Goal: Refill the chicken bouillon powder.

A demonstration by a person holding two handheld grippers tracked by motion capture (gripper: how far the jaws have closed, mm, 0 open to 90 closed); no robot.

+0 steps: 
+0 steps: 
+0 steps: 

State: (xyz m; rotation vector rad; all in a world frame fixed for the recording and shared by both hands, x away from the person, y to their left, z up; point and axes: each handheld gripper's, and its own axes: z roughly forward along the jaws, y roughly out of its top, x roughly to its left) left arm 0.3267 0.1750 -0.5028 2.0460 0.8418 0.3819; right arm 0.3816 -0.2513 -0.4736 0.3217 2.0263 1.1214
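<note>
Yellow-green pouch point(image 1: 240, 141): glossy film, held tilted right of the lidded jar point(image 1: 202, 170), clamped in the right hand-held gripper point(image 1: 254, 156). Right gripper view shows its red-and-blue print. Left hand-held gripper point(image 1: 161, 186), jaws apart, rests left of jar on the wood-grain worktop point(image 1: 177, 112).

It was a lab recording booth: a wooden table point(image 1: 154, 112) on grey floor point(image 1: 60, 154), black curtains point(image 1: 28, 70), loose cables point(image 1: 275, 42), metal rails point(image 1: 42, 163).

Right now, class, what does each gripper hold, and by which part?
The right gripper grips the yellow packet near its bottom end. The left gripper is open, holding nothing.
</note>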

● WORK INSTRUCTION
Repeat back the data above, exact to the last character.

● ANSWER SECTION
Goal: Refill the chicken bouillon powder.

A demonstration by a person holding two handheld grippers tracked by motion capture (gripper: how far the jaws have closed, mm, 0 open to 90 closed); no robot.

+0 steps: 
+0 steps: 
+0 steps: 

State: (xyz m; rotation vector rad; all in a world frame fixed for the recording and shared by both hands, x away from the person, y to their left, z up; point and axes: each handheld gripper's, and its own axes: z roughly forward along the jaws, y roughly out of its top, x roughly to its left) left arm 0.3267 0.1750 -0.5028 2.0460 0.8418 0.3819; right arm 0.3816 -0.2513 -0.4736 0.3217 2.0263 1.1214
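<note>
Yellow-green pouch point(image 1: 240, 141): glossy film, held tilted right of the lidded jar point(image 1: 202, 170), clamped in the right hand-held gripper point(image 1: 254, 156). Right gripper view shows its red-and-blue print. Left hand-held gripper point(image 1: 161, 186), jaws apart, rests left of jar on the wood-grain worktop point(image 1: 177, 112).

It was a lab recording booth: a wooden table point(image 1: 154, 112) on grey floor point(image 1: 60, 154), black curtains point(image 1: 28, 70), loose cables point(image 1: 275, 42), metal rails point(image 1: 42, 163).

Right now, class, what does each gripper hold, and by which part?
The right gripper grips the yellow packet near its bottom end. The left gripper is open, holding nothing.
</note>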

This exercise has now been fully answered.